An injured person will cease statutory benefits after 76 weeks including weekly compensation, care and treatment if:-

a)  The accident was caused wholly or mostly by the fault of the person and the person was over the age of 16years at the time; or

b)  The persons injured were minor injuries.

A claim for statutory benefits must be made within 3 months of the date of the motor accident.
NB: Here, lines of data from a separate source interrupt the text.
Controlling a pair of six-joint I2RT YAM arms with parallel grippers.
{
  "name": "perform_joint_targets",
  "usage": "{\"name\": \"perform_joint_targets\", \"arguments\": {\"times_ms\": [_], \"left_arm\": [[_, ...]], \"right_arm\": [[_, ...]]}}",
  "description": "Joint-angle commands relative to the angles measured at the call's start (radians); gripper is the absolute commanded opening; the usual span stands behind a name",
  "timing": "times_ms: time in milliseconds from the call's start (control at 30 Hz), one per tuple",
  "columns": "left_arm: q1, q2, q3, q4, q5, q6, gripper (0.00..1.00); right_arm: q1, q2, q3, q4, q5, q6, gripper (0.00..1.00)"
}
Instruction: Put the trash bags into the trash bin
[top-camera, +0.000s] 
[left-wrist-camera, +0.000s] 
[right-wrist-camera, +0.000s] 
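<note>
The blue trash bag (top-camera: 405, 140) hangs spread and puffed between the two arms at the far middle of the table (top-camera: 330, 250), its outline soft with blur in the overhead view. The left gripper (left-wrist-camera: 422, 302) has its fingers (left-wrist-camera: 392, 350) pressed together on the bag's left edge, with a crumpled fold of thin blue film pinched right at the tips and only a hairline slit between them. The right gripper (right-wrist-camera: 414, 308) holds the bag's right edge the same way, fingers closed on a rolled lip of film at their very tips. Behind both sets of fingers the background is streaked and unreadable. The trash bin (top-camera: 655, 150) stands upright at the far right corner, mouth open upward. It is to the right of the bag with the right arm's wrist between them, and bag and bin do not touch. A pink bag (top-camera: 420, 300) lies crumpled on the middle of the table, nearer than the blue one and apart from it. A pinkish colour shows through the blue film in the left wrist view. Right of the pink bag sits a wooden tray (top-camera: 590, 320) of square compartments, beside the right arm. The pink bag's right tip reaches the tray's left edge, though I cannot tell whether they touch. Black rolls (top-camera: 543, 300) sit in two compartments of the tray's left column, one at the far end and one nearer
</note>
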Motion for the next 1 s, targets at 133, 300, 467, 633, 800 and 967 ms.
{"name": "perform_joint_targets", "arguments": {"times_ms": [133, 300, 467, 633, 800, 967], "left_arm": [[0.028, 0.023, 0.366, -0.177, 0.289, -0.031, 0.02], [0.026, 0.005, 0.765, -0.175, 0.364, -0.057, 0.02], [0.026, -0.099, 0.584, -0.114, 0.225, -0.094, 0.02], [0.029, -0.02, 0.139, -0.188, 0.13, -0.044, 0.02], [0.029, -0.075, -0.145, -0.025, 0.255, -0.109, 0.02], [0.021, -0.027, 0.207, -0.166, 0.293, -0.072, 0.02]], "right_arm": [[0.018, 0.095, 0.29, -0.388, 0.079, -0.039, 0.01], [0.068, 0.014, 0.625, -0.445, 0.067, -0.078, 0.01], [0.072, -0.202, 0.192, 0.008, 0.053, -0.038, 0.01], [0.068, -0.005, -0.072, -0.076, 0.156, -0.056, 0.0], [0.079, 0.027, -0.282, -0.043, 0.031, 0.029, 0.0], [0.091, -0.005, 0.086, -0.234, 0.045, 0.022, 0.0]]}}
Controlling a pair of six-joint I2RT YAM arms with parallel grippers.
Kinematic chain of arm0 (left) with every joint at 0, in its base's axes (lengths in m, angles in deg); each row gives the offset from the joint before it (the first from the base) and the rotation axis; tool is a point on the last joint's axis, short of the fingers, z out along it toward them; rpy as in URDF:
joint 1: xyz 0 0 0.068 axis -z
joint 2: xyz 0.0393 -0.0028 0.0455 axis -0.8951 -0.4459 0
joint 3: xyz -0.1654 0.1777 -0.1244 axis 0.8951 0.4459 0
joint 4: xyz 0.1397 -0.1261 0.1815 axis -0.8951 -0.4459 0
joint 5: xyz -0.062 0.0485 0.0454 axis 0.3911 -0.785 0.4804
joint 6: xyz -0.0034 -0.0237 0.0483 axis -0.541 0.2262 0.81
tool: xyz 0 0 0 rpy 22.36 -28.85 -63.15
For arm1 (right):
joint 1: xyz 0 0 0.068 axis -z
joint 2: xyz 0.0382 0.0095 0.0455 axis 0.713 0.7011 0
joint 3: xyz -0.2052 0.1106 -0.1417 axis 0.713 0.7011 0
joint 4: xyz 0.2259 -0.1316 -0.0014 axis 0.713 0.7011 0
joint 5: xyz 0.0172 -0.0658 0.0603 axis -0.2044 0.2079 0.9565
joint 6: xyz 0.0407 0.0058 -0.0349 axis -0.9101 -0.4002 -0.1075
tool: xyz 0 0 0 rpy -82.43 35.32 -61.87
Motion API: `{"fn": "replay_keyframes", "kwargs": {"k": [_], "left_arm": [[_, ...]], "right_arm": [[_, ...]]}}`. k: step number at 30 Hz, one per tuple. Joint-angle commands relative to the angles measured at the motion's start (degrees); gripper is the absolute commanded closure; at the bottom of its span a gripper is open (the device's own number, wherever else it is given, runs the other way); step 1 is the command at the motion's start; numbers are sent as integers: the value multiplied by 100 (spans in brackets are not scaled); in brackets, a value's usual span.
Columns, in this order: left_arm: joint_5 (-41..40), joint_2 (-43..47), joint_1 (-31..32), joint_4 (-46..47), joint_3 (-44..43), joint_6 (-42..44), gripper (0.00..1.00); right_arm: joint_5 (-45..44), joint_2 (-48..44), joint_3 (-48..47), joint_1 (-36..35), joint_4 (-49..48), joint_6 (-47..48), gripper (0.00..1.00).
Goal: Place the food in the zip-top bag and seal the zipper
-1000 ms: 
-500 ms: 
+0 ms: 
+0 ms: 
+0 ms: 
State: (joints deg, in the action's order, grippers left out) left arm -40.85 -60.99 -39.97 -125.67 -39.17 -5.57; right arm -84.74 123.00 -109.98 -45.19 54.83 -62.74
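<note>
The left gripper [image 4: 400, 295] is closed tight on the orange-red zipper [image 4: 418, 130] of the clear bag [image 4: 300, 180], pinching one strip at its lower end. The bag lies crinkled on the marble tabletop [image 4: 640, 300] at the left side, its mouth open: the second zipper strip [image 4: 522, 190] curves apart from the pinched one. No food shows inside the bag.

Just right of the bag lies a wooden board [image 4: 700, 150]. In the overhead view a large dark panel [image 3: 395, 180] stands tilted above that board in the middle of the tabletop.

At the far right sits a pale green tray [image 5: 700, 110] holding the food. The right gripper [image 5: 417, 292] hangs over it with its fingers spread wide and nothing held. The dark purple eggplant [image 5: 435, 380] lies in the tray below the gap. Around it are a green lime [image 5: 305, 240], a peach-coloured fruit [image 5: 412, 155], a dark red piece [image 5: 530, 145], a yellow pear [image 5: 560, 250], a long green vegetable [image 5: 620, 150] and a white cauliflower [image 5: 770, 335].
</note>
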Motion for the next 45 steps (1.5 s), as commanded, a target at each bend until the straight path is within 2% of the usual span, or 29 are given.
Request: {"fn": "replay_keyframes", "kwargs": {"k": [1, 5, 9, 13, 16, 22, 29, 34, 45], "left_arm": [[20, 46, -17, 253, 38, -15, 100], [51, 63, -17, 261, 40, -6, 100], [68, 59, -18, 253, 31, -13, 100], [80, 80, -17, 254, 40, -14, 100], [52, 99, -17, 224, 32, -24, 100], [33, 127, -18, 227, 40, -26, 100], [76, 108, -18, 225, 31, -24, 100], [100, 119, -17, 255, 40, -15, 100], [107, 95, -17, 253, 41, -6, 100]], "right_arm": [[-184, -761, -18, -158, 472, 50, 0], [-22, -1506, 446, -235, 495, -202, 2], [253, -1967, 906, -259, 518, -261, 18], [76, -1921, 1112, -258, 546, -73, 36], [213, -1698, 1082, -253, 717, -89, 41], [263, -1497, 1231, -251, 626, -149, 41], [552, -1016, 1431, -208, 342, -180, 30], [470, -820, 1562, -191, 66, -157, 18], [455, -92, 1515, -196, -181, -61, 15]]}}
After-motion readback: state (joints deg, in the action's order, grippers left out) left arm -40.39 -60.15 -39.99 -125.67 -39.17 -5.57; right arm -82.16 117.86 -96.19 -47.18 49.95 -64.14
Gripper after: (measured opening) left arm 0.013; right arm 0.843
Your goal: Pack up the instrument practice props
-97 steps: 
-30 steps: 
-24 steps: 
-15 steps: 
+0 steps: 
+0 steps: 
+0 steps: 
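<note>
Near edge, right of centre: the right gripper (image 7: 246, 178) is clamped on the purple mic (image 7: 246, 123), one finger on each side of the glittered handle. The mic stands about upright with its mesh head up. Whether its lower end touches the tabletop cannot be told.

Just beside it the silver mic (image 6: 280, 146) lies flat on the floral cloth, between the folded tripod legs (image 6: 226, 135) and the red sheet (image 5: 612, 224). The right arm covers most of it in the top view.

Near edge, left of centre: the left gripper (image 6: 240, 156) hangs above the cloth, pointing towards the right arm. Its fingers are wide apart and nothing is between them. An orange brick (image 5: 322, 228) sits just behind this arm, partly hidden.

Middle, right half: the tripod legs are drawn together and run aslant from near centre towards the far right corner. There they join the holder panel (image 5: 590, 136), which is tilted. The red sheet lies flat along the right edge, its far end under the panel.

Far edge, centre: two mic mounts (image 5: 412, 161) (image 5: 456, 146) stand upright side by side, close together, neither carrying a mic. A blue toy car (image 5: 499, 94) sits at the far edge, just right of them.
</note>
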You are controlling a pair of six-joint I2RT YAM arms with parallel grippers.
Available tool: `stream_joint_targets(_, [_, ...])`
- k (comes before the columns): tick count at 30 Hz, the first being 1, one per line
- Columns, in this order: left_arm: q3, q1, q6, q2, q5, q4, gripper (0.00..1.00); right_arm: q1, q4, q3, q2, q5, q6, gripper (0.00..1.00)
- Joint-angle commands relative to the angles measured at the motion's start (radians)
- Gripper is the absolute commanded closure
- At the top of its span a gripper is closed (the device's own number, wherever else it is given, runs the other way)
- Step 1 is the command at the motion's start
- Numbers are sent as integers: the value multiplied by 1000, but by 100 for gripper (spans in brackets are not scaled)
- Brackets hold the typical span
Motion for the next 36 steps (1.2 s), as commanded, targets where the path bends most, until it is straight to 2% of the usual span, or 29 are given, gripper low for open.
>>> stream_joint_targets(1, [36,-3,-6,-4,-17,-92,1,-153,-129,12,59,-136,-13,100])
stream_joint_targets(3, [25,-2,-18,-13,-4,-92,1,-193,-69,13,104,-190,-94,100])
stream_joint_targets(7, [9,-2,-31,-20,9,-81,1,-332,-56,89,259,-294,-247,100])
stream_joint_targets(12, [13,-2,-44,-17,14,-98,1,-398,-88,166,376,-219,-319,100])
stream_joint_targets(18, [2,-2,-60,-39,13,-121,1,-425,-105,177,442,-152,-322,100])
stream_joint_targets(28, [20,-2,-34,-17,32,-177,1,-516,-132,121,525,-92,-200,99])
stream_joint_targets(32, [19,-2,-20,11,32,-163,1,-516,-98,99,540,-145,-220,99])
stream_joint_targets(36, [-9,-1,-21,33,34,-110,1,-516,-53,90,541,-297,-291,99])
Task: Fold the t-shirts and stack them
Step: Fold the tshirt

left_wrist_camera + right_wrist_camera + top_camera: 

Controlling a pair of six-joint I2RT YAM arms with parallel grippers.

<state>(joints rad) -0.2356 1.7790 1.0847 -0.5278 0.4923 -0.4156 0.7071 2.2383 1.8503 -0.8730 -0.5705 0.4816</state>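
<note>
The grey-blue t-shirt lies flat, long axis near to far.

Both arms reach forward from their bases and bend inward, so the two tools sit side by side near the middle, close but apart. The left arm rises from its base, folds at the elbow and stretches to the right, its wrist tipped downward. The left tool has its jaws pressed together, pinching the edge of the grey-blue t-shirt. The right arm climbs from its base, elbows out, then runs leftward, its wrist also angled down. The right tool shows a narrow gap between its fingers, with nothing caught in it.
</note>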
Statutory benefits cannot be settled for lump sums.

There will be an impact on the claims management with the establishment of the Dispute Resolution Service which will replace the Motor Accident Claims Service (CARS) and the Motor Accident Medical Assessment Service (MAS).

Non Economic Loss (pain and suffering)

It must be greater than 10% whole person impairment as per the AMA4 guidelines. If under 10% WPI there is no entitlement to non economic loss but entitled to economic loss and statutory entitlements.

Legal Costs

There will be an impact on legal costs that can be charged by lawyers. Essentially there will be no contracting out of the fixed cost regime. This will be a challenge for most as the regulated costs are not match the amount of work required nor the cost of the disbursements.

The changes will bring about new challenges and debate and may assist in reducing green slip premiums but at what cost to those injured in a motor accident.